Type of policy documents and impact assessment

To examine whether there is a relationship between the type of municipal policy document, i.e. Municipal Energy Plans and Municipal Energy and Climate Strategies, and whether or not an SEA/APIE was conducted, a Pearson’s chi-squared test was used. Input data from the test are shown in .

Table B1. Contingency table for SEAs/APIEs performed for MEPs and MECSs, which was used as input for the chi-squared test

The null hypothesis (H0) is that the use of either SEA or APIE is independent of the type of policy document (MEP or MECS), whereas the alternative hypothesis (H1) states that these variables are dependent on each other. The alpha value used is 0.05.

When running the chi-squared test in R (R Core Team Citation2017) without continuity correction, the results obtained are:

χ2 = 11.66, df = 1, p-value = 0.0006375. As the p-value is lower than alpha, we, therefore, reject the null hypothesis and accept the alternative hypothesis.
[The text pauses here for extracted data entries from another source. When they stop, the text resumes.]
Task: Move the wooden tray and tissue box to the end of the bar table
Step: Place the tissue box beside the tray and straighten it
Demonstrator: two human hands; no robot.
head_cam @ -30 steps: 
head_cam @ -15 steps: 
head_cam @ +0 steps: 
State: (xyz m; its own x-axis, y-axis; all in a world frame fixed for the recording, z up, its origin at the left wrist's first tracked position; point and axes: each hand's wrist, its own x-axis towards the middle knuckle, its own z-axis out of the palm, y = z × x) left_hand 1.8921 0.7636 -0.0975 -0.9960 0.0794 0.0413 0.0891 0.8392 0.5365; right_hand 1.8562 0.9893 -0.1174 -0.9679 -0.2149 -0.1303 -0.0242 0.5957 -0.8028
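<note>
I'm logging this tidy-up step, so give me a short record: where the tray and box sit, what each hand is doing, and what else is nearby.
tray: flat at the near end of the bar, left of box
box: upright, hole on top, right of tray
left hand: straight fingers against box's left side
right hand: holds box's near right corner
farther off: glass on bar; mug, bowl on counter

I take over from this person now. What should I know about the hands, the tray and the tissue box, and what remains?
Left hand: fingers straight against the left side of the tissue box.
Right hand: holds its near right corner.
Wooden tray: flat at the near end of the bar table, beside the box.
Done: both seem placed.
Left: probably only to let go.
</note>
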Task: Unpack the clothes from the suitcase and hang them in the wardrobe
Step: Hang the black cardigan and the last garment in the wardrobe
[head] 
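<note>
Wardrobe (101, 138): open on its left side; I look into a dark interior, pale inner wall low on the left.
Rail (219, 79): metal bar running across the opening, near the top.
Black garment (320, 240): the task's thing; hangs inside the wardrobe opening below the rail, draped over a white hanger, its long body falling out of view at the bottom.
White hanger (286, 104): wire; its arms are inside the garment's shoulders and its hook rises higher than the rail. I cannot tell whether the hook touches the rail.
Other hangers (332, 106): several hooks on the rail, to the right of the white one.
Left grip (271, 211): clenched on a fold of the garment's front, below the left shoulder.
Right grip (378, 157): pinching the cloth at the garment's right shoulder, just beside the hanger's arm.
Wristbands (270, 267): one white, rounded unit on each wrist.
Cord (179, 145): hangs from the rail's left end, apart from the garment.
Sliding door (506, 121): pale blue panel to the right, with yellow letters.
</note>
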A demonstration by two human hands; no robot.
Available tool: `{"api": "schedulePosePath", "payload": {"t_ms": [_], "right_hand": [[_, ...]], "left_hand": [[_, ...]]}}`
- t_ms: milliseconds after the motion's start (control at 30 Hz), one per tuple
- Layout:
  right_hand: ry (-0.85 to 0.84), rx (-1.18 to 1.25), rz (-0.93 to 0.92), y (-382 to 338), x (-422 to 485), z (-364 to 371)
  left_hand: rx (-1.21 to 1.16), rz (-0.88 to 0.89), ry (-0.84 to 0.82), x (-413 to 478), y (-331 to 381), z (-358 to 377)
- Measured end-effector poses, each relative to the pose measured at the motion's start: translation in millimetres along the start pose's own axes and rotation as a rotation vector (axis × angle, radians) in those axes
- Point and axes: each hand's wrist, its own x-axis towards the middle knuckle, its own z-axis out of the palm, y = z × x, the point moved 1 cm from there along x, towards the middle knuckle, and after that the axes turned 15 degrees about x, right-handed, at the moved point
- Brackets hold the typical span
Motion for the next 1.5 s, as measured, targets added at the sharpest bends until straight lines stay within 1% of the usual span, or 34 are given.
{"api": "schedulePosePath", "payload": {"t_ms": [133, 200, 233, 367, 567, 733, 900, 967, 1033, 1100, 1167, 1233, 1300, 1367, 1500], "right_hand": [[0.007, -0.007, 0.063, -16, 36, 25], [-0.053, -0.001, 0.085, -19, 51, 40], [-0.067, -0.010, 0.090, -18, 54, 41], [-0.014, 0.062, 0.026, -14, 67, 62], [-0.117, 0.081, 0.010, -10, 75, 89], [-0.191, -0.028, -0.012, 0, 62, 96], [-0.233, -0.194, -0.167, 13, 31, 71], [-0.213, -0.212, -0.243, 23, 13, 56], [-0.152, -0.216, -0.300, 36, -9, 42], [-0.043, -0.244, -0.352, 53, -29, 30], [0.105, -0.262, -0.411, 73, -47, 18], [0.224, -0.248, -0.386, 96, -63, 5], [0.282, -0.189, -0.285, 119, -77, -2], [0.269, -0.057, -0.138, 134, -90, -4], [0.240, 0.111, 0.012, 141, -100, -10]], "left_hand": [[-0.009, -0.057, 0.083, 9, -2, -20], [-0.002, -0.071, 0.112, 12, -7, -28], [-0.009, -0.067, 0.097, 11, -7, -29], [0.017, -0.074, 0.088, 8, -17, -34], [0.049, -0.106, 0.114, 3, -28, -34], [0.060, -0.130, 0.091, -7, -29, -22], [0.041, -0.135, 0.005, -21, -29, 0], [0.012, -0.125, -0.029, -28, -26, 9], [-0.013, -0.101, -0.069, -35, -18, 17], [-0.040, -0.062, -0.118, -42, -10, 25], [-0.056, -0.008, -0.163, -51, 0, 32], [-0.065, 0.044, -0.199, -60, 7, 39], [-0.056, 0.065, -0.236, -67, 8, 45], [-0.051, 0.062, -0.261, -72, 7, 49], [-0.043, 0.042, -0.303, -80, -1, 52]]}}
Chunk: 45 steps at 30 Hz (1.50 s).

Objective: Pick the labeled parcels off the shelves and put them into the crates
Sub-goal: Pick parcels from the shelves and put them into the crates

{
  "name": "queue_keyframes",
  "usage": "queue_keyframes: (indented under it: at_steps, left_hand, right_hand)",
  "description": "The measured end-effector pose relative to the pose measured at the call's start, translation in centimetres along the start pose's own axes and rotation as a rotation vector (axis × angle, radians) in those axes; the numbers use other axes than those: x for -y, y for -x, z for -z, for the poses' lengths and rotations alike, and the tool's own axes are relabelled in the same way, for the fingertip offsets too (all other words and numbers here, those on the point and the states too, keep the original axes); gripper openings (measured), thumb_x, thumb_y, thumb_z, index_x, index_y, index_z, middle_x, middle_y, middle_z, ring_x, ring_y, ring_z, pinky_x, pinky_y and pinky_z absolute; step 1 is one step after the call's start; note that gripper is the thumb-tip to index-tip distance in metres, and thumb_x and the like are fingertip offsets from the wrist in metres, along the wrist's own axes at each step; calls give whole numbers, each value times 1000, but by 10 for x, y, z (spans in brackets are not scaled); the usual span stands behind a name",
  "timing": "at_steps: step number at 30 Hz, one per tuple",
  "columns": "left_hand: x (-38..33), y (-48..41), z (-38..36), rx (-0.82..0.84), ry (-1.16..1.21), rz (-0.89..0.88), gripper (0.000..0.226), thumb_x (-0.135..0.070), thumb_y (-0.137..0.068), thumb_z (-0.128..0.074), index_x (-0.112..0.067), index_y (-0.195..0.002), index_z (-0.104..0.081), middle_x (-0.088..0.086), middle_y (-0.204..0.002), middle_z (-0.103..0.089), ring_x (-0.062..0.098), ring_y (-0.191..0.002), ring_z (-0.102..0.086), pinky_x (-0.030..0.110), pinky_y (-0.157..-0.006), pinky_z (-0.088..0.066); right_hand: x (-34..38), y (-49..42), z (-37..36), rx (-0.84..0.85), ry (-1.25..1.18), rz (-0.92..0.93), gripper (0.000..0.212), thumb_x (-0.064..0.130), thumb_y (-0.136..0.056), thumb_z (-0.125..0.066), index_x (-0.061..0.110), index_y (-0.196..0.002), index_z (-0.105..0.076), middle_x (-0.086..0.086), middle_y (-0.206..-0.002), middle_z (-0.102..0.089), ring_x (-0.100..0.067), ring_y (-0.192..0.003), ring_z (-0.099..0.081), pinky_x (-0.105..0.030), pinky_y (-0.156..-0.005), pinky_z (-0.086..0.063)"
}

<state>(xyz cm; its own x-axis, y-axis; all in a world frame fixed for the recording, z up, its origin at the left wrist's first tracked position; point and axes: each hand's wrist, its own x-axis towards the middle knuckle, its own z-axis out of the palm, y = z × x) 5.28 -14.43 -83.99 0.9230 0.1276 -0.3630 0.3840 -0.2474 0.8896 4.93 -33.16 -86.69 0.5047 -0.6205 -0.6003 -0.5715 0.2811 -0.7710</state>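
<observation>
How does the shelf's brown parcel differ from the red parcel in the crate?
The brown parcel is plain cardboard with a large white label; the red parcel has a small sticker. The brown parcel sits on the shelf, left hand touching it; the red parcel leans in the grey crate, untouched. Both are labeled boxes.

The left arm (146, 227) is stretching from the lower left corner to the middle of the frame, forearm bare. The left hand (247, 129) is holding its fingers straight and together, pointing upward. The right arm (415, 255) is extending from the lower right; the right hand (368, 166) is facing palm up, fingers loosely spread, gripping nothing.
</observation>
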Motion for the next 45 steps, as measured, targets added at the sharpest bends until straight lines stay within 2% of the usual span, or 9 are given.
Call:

Inclusion of NEQOs and impact assessment

In order to investigate whether there is a significant relationship between the use of impact assessment (i.e. either SEA or APIE) and the inclusion of NEQOs in the municipal policy documents studied, a two-tailed Wilcoxon rank-sum test (a.k.a. Mann-Whitney U test) was performed. H0 says that the median value for the inclusion of NEQOs for the municipal policy documents that have performed SEA or APIE equals the median value for the municipal policy documents without any impact assessment, whereas H1 says that the two median values differ. Alpha = 0.05. The results obtained from the Wilcoxon rank-sum test were W = 3635.5, p-value = 0.00002469‬., H0 is therefore rejected in favour of H1.